Gouzer’s mischievous charm is disarming. And he has a knack for “curating” (as Christie’s insists on calling it) outside-the-box auctions that are provocative and highly successful. During his “Bound to Fail” press walk-through, he assured me that if I were the winning bidder (a project also bound to fail) for Koons’ 1985 “One Ball Total Equilibrium Tank,” he would helpfully get the artist’s studio to re-suspend the basketball in the vitrine’s liquid, a few months from now when it is expected to sink.
Wait…what? It’s the dirty little secret of this iconic object—news to me, although it has been previously written about (as quoted in Christie’s catalogue)—that its “equilibrium” is a temporary phenomenon. Its presale estimate—“in the region of $12 million”—seems a lot to pay for an object with its own “deflategate.” As Gouzer told us, “After six months, pretty much, the whole thing fails. The ball goes down.”
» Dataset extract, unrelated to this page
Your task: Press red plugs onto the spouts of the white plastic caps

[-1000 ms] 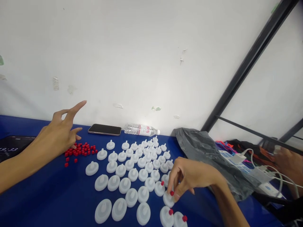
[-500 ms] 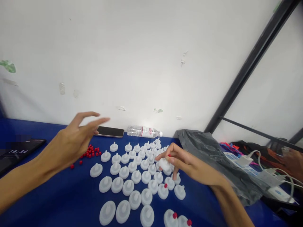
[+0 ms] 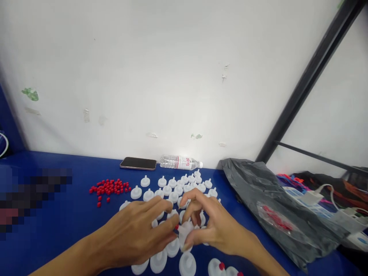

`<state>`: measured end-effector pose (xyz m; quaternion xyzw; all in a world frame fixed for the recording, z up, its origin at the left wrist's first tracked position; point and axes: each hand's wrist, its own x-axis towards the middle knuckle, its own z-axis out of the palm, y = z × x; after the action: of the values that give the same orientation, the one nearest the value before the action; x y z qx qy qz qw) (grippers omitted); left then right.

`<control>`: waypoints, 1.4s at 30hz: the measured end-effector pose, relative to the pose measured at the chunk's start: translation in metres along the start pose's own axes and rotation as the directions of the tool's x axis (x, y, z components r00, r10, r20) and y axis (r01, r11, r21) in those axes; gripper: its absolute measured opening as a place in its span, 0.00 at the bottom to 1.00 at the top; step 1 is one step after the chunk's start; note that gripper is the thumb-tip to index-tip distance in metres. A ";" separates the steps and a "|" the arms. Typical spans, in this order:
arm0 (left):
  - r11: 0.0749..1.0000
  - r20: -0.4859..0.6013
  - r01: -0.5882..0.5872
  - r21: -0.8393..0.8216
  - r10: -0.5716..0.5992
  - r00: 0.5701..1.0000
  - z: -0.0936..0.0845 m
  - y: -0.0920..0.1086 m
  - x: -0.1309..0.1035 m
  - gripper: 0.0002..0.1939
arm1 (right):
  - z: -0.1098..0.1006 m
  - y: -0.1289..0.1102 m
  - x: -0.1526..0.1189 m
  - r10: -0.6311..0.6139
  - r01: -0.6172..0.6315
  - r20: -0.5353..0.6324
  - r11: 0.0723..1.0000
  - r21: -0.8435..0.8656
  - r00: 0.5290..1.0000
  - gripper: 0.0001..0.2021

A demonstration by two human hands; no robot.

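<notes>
Rows of white round caps with short spouts (image 3: pixel 145 181) stand on the blue table (image 3: pixel 71 222). My right hand (image 3: pixel 211 224) grips one white cap (image 3: pixel 185 230), tilted so its spout points left. At that spout is a red piece (image 3: pixel 176 227), touched by the bent fingers of my left hand (image 3: pixel 143 230); its fingertips are partly hidden. Small red pieces (image 3: pixel 109 187) lie in a loose pile at the left. Two white caps near the front edge carry red tips (image 3: pixel 221 266).
Behind the caps lie a phone (image 3: pixel 138 163) and a clear bottle (image 3: pixel 179 162) by the wall. At the right, a grey plastic bag (image 3: pixel 258 188) holds up a clear packet of red pieces (image 3: pixel 277 218), beside a power strip (image 3: pixel 307 201) with cables.
My left hand has moved right and down from above the red pile to the cap in my right hand. My right hand has shifted slightly left and down, and the view has turned left.
</notes>
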<state>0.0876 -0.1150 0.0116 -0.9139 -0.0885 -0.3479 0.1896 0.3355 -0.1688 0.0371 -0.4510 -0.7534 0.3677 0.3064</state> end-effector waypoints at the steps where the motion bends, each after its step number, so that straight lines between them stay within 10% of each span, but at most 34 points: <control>1: 1.000 0.000 -0.010 -0.020 0.010 1.000 0.001 0.002 0.000 0.07 | 0.001 -0.001 0.000 -0.010 0.010 0.009 1.000 -0.004 1.000 0.32; 13: 0.999 0.082 0.031 -0.044 -0.027 0.996 0.002 0.008 0.002 0.06 | 0.011 -0.010 0.005 -0.176 0.170 -0.012 0.966 -0.193 0.984 0.18; 18: 0.939 0.079 0.183 -0.293 -0.167 0.983 -0.001 0.013 0.002 0.09 | 0.007 -0.008 0.005 -0.294 0.275 -0.008 0.904 -0.326 0.956 0.15; 21: 0.851 0.118 0.425 -0.308 -0.409 0.905 -0.017 -0.005 0.002 0.18 | -0.010 0.002 0.002 -0.417 0.290 -0.122 0.787 -0.545 0.901 0.13; 27: 0.589 0.180 0.790 0.173 -0.807 0.562 -0.040 -0.086 -0.018 0.23 | -0.039 0.007 -0.004 -0.423 0.106 -0.422 0.796 -0.596 0.802 0.09; 42: 0.566 0.324 0.811 0.147 -0.802 0.501 0.005 -0.141 -0.080 0.16 | -0.024 0.027 0.003 -0.500 0.257 -0.170 0.673 -0.694 0.849 0.06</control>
<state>-0.0099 0.0133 -0.0052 -0.8156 -0.5323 -0.2257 -0.0250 0.3653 -0.1509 0.0280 -0.4163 -0.8442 -0.0739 0.3294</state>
Loïc helpfully explains all of this to us in my two-minute CultureGrrl Video:
But now, back to Sotheby’s: I’m going to miss David Norman’s deeply informed insights about the offerings he assembled and his candor about the state of the Impressionist/Modern market. Although he didn’t speak at the press preview, I took the opportunity to chat with him afterwards, one last time before he leaves his current post:
ROSENBAUM: How would you describe the state of the market?
NORMAN: This season the supply was contracted, but we were able to populate the sale with good quality pieces at a little bit of a lower price point than previous seasons [emphasis added]. Our feeling—and so far the reaction is—that it’s going to perform well. That will bring some little jolt of confidence back in the market.
ROSENBAUM: Was Sotheby’s affected by all the news and all the turmoil here, in terms of consignor confidence?
NORMAN: There were some concerns, but in the end I think the sales are of equivalent value [emphasis added] and we’ve got a few more pieces at a higher price point and we won several competitive situations. I think the market really needs both houses here.
The Impressionist team is completely intact. I stayed because I wanted to work with the team. I’m not running away from anything. I’m running to something that had been an aspiration for a long time.
As for the sales at the two houses being of “equivalent value,” that may be true in Norman’s field, where Sotheby’s has excelled (thanks, in good measure, to his efforts), but not in contemporary, where Christie’s has been dominant.
Here’s how the total presale estimate for next week’s evening sales stack up:
Sotheby’s Impressionist/Modern: $164.8-235.8 million
Christie’s Impressionist/Modern: $138.3-203.4 millionSotheby’s Post-War/Contemporary: $201.35-257.45 million
Christie’s Post-War/Contemporary: $285.6-398.2 million
Christie’s “Bound to Fail”: $59.39-81.03 million
Christie’s total Post-War/Contemporary: $344.99-479.23 million
In my “Bubble Alert” post of almost a year ago, I suggested why an art-market correction might be imminent, blaming this, in part, on the auction houses themselves: They had been relying too heavily on the inflationary effect of third-party guarantees and irrevocable bids. These are typically undertaken by megacollectors and dealers with a sizable self-interest in keeping the ball afloat.
This season, both houses have reportedly scaled back their reliance on those artificial supports. What the market needs now is a sense of “equilibrium”—not a Koons-ian trumped-up buoyancy, but a reliable, stable one.